Of course, the internet has presented a number of battlegrounds for that effort, and Iranian authorities may be on track toward issuing a ban on Instagram, the last major social media platform to be officially tolerated in the country. In the meantime, some of those same authorities are taking steps to enforce vaguely defined standards of behavior in virtually all online communications. As reported by the Center for Human Rights in Iran on Monday, a committee within the government’s Supreme Cultural Revolution Council recently passed an amendment to academic disciplinary regulations which could set the stage for punishment of Iranian university students whose online activities are deemed “unethical” by regime authorities.

That term is not defined by the standards, and this opens the door for criminalizing any expression of dissent or any challenge to the country’s hardline, Islamist identity. Indeed, CHRI points to previous instances of Tehran cracking down on students’ online activities in just this way. While some of those examples were attacks on dissent, as when Mojtaba Dadashi was sentenced to three years in prison for criticizing the regime as “un-Islamic,” others were reminiscent of the crackdown on women’s rights and the overall effort to preserve and defend the regime’s worst impulses.

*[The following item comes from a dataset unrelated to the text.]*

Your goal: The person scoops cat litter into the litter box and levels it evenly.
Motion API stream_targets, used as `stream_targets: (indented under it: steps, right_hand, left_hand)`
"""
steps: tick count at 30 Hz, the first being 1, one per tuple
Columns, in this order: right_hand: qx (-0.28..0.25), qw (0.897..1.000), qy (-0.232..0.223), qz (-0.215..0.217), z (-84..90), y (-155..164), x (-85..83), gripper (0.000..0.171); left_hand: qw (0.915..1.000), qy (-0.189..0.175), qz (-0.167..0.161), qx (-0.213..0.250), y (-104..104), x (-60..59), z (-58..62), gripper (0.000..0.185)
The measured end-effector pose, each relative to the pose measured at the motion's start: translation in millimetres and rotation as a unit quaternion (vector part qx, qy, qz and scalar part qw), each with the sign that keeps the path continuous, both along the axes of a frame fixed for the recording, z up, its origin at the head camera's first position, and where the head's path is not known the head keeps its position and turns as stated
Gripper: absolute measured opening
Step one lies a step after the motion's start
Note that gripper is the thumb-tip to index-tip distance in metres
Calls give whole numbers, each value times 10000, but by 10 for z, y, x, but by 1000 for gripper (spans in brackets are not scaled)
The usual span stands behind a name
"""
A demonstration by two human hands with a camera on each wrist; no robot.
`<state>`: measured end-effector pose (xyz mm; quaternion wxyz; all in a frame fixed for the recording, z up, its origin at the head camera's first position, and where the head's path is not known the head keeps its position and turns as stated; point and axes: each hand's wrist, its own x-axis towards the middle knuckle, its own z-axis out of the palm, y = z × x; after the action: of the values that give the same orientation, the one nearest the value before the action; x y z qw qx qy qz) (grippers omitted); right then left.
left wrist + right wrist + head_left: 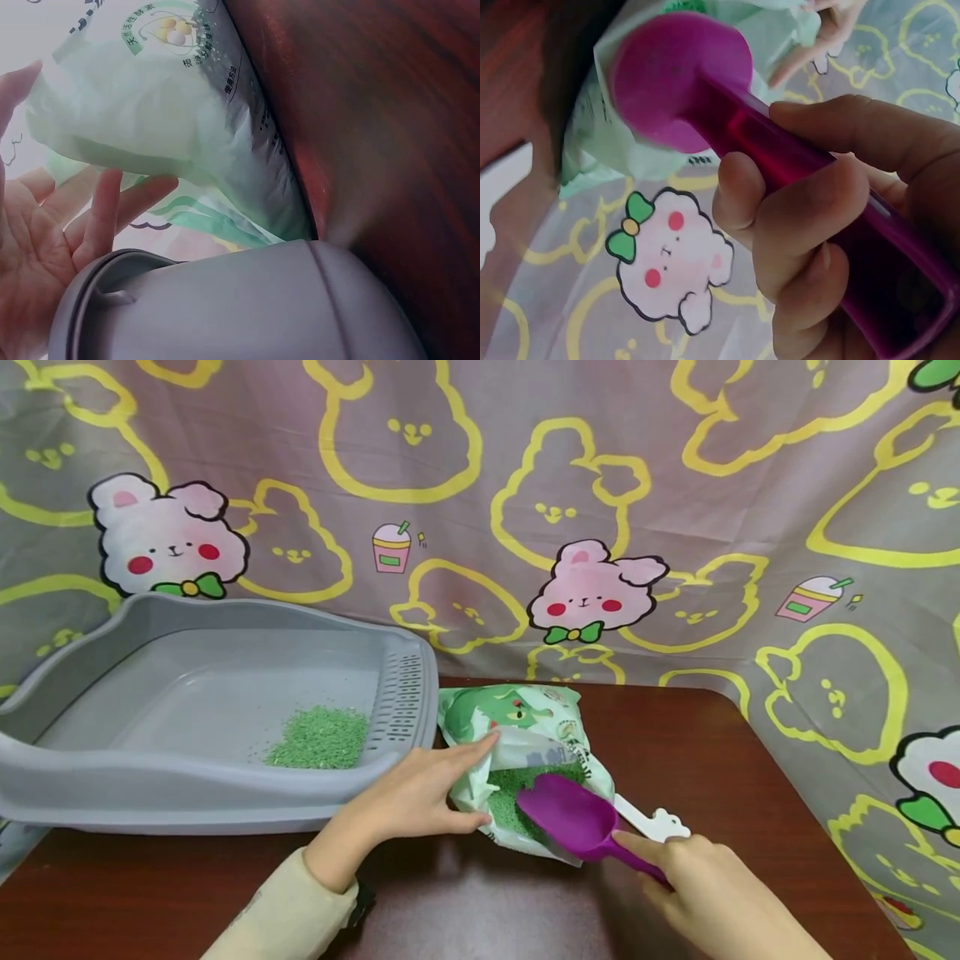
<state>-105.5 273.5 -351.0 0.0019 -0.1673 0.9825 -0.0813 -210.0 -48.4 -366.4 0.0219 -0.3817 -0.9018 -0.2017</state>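
Purple plastic is filling the near right of the scene: the right hand (712, 885) is wrapping its curled fingers (810, 217) round the handle of a purple litter scoop (577, 820). The scoop looks stiff and light, easy to steer from the handle end, which is where the grip is sitting now. Its long axis is running from the near right up toward the far left, with the bowl pointing into the mouth of the bag and hovering just over the green granules (517, 789) inside.

Just left of it, the left hand (420, 797) is lying on the dark wooden table (675, 743), thumb under and straight fingers over the flap of the green-and-white cat litter bag (517, 727), pinching the opening wide. The bag is thin, soft film that is crumpling easily; it seems best held by the rim of its mouth, since the loose fill would shift and spill if it were lifted elsewhere. A white clip-like piece (652, 821) is resting beside the bag, to the right.

Farther left, a grey litter tray (112, 793) is sitting on the table, holding a small heap of green litter (321, 739) near its perforated right wall. Behind everything, a rabbit-print cloth (592, 593) is hanging.
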Motion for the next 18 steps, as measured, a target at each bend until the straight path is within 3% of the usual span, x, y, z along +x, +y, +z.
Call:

Multiple students have been suspended from school and summoned before government authorities over social media posts containing images in which they violated the Islamic dress code while on vacation abroad. This prompted one student activist to say of the regime’s response to such activities, “Imagine what they will do now that there’s a law against it.”

Accusations of “unethical” behavior carry no defined sentence in Iranian law. However, such accusations can easily be connected to established but vaguely characterized crimes such as “spreading corruption on Earth” or “enmity against God.” These and other such charges may be used as legal justification for capital punishment in the Islamic Republic, and Iran’s latest executions of juvenile offenders strongly suggest that the judiciary would rarely feel compelled to hesitate in doing so.